Earlier this week, before snow bathed the city in inches of white, as if to erase all that had been written before and leave a fresh start for a new year to come, I went on a late afternoon walk with my dog.
It was a warm day for December, the kind that compels people to leave their homes and walk in pairs. Rokan was my partner, and the day seemed kind to his joints, which have become stiff with time, the way they will for us all if we’re lucky enough to get that far.
For as much as our world has transformed, the world still evolves as it always has, and always will.
The walk was pleasant and crisp, and we paused to sniff many things—him the bushes, me the air, both of us reveling in the gift of a breeze—but it wasn’t until we got back inside that I saw the sun about to set.
I caught it by chance, happened by the window at the right moment.
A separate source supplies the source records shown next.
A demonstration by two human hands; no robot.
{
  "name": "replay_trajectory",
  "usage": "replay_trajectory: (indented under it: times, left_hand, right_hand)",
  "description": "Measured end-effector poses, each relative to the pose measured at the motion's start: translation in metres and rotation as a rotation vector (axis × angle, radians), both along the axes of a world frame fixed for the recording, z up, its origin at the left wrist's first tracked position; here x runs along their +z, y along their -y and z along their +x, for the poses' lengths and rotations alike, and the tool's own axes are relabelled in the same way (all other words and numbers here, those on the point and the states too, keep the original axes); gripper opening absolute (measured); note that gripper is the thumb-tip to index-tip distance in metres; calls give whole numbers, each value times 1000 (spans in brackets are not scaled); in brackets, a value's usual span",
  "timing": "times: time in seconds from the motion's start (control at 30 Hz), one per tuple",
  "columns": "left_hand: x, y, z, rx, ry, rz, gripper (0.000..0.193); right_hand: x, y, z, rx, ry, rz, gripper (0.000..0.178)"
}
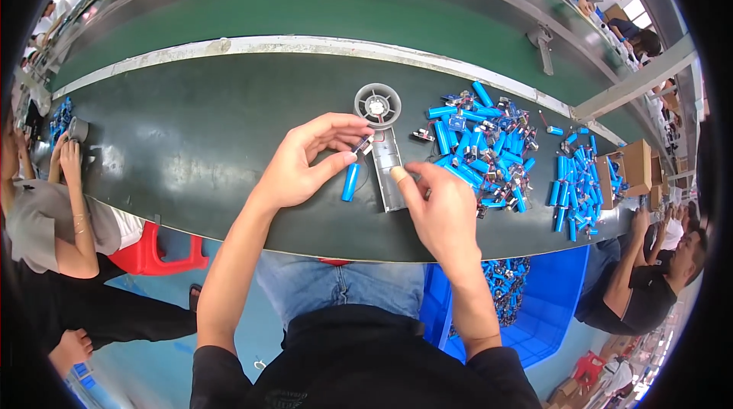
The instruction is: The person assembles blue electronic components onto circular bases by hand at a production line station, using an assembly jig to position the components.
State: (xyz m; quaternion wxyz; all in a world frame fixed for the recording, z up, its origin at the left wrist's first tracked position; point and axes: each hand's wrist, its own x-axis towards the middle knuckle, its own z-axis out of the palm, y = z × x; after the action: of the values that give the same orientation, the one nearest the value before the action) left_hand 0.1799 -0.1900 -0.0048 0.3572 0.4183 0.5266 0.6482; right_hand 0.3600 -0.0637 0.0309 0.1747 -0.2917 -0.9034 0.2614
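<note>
A grey handheld fan housing [389, 171] lies on the dark work surface in front of me, its round fan head [376, 104] pointing away and its long handle shell open upward. My left hand [299, 167] pinches a small circuit board [366, 143] between thumb and fingers beside the top of the handle. Just below it a blue cylindrical battery [350, 182] rests on the surface, with thin wires near it. At the handle's right edge, my right hand [443, 207] is closed, its thumb pressed on the shell. The fingers beneath are partly hidden.
A heap of blue batteries with small boards [489, 146] lies to the right, another pile [573, 188] beyond it near a cardboard box [636, 167]. A blue bin [546, 325] stands below the edge at right. Co-workers sit on both sides; a red stool [156, 256] is at left.
</note>
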Motion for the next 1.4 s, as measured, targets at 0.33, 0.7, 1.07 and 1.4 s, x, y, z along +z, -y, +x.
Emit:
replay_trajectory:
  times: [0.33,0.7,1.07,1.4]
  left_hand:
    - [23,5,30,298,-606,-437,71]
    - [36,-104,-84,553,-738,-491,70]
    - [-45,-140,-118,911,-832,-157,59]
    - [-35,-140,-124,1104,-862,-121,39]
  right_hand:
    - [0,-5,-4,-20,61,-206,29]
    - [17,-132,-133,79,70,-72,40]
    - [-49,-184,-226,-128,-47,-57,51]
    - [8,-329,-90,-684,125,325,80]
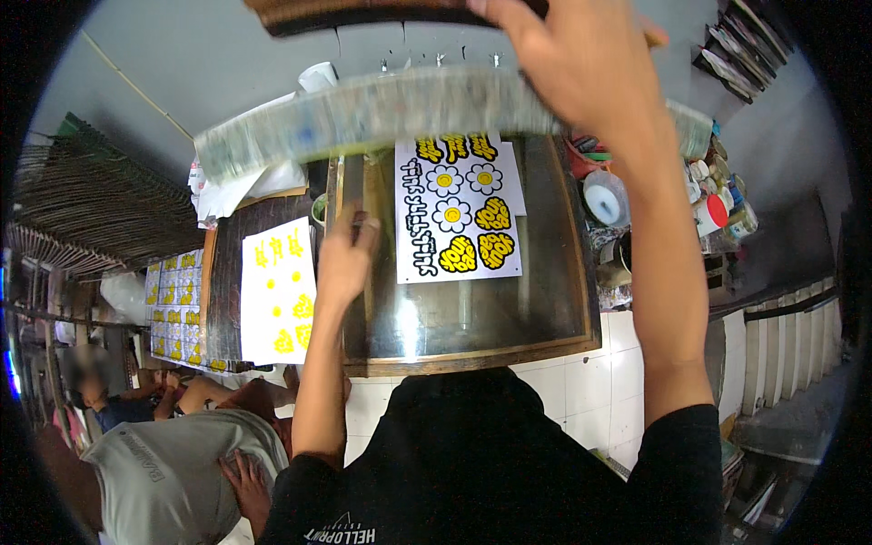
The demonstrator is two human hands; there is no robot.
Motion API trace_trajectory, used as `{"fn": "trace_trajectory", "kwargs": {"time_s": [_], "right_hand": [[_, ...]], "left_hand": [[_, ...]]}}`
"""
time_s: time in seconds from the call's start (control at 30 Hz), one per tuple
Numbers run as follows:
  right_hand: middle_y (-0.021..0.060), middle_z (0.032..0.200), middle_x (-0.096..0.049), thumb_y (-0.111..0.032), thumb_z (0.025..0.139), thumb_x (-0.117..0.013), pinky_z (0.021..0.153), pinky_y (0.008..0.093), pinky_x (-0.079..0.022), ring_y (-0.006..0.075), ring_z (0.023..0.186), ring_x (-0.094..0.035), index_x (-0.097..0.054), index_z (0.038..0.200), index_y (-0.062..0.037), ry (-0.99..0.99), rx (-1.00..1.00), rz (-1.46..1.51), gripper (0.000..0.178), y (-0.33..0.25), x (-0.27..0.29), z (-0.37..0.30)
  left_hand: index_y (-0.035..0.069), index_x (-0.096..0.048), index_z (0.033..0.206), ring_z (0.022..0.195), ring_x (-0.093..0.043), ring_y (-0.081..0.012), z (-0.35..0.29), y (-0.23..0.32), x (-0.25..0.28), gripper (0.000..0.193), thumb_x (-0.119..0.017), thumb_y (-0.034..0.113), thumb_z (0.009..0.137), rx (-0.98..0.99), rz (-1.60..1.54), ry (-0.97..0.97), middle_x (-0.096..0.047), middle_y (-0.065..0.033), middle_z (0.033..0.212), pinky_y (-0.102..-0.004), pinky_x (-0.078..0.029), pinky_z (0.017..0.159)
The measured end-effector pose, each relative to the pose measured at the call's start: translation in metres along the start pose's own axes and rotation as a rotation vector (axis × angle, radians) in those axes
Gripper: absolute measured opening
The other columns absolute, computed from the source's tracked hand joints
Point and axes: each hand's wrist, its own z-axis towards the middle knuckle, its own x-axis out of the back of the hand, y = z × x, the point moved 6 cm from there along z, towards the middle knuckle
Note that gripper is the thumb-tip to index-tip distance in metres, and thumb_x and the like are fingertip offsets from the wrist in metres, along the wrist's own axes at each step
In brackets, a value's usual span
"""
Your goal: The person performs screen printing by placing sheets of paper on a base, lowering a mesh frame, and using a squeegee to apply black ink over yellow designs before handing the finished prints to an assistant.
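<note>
A screen-printing frame [381, 113], its thick grey edge smeared by motion, is tilted up over the far side of a glass-topped table [472, 322]. Up beyond that edge, my right hand [581, 68] is closed around the end of a dark brown wooden squeegee [391, 16], partly cut off by the picture's top. On the glass lies a white sheet [459, 213] printed with black lettering, daisies and yellow heart-shaped lettering. My left hand [347, 254], slightly blurred, hovers left of this sheet, its fingers loosely apart and nothing visible in them.
Left of the glass, a sheet with yellow-only prints [277, 295] rests on dark wood. Finished prints [177, 309] lie farther left, below a stacked rack [118, 191]. Ink pots and tubs [713, 213] crowd the right side. Someone in a grey shirt [182, 477] is close at lower left.
</note>
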Motion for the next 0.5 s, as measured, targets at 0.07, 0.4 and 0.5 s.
{"fn": "trace_trajectory", "kwargs": {"time_s": [0.07,0.4,0.5], "right_hand": [[0.0304,0.112,-0.068,-0.018,0.095,-0.062,0.096,0.0499,-0.050,0.0457,0.105,-0.066,-0.063,0.110,0.0069,-0.069,-0.101,0.045,0.028,0.011,-0.001,0.030],[0.0281,0.110,-0.070,-0.028,0.091,-0.070,0.093,0.0465,-0.051,0.0423,0.105,-0.067,-0.066,0.114,0.0041,-0.045,-0.115,-0.030,0.039,0.042,-0.004,0.099],[0.0262,0.108,-0.071,-0.027,0.090,-0.070,0.093,0.0436,-0.050,0.0362,0.102,-0.067,-0.065,0.113,0.0051,0.010,-0.052,0.006,0.039,0.044,-0.011,0.111]], "left_hand": [[-0.005,-0.033,0.156,0.143,-0.035,-0.0405,0.003,-0.032,-0.021,0.091,-0.064,0.055,0.094,-0.001,0.457,0.058,-0.039,-0.0312,0.153,-0.0509,-0.026,0.117],[-0.004,-0.038,0.156,0.138,-0.051,-0.0296,-0.021,-0.143,0.017,0.094,-0.083,0.038,0.084,0.301,-0.235,-0.121,-0.053,-0.0216,0.151,-0.0420,-0.034,0.119],[-0.005,-0.076,0.102,0.090,-0.065,-0.0154,-0.051,-0.187,0.088,0.018,-0.070,0.010,0.094,0.433,-0.338,0.012,-0.074,-0.0078,0.094,-0.0300,-0.048,0.089]]}}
The colors almost surprised me. It’s like I’d forgotten that once every 24 hours the world has a chance at that kind of drama, all fuchsia and violet and tangerine.
I could see birds swirling in the distance, dark pinpricks against the paint spilled by a setting sun.
I wondered what it felt like to be them, just then, flying so close to the heavens in the brisk winter air, bathed in fluorescence.
Just then it occurred to me that in this year—with all it’s demanded, everything that’s changed in our lives, our daily rhythms, our hopes and goals and practices of peace—not one thing has changed for the birds, or for so many other earthly creatures.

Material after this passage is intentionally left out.